Print a faithful copy of the data below, word for word, with the pictures left out.
** Data block follows **
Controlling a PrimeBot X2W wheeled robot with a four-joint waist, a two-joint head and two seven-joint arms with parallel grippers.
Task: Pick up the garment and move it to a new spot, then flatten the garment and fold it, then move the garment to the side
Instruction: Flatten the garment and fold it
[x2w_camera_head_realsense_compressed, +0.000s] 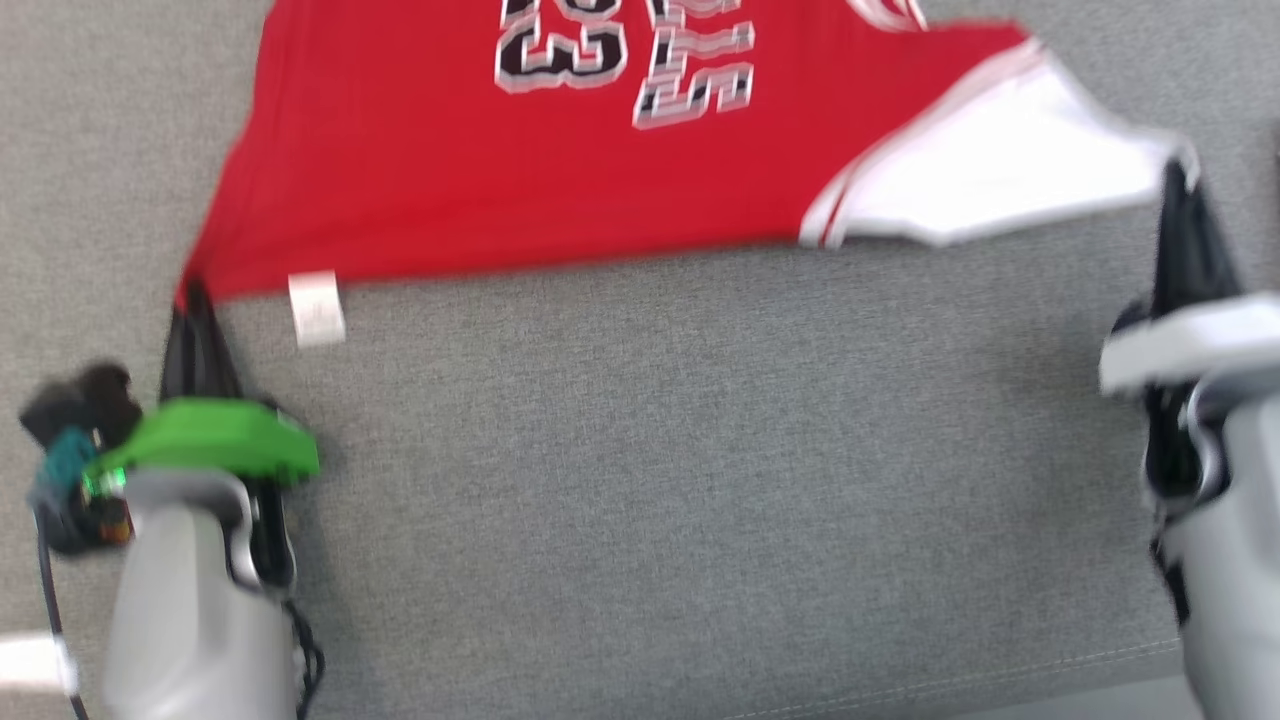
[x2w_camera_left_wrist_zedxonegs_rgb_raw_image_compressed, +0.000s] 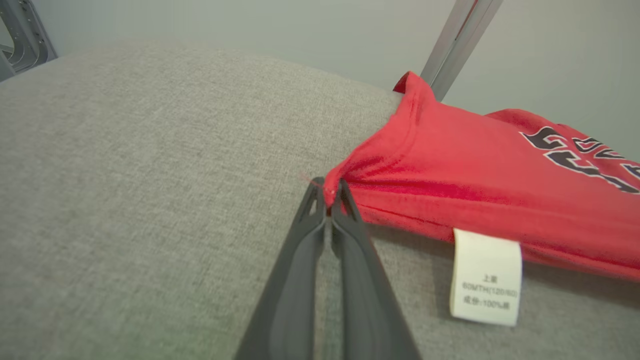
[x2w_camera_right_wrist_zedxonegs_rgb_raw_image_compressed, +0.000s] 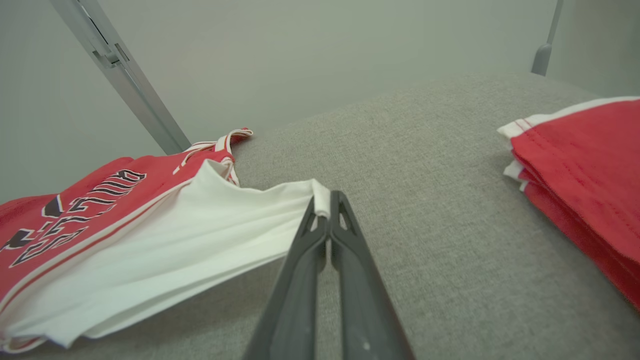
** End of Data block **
▶ **Result of the task**
Controlling a PrimeBot X2W wheeled robot with a four-joint waist, a two-joint head and two seven-joint arms with parallel grippers.
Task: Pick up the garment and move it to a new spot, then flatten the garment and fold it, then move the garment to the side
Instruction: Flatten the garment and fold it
[x2w_camera_head_realsense_compressed, +0.000s] 
[x2w_camera_left_wrist_zedxonegs_rgb_raw_image_compressed, +0.000s] 
[x2w_camera_right_wrist_zedxonegs_rgb_raw_image_compressed, +0.000s] 

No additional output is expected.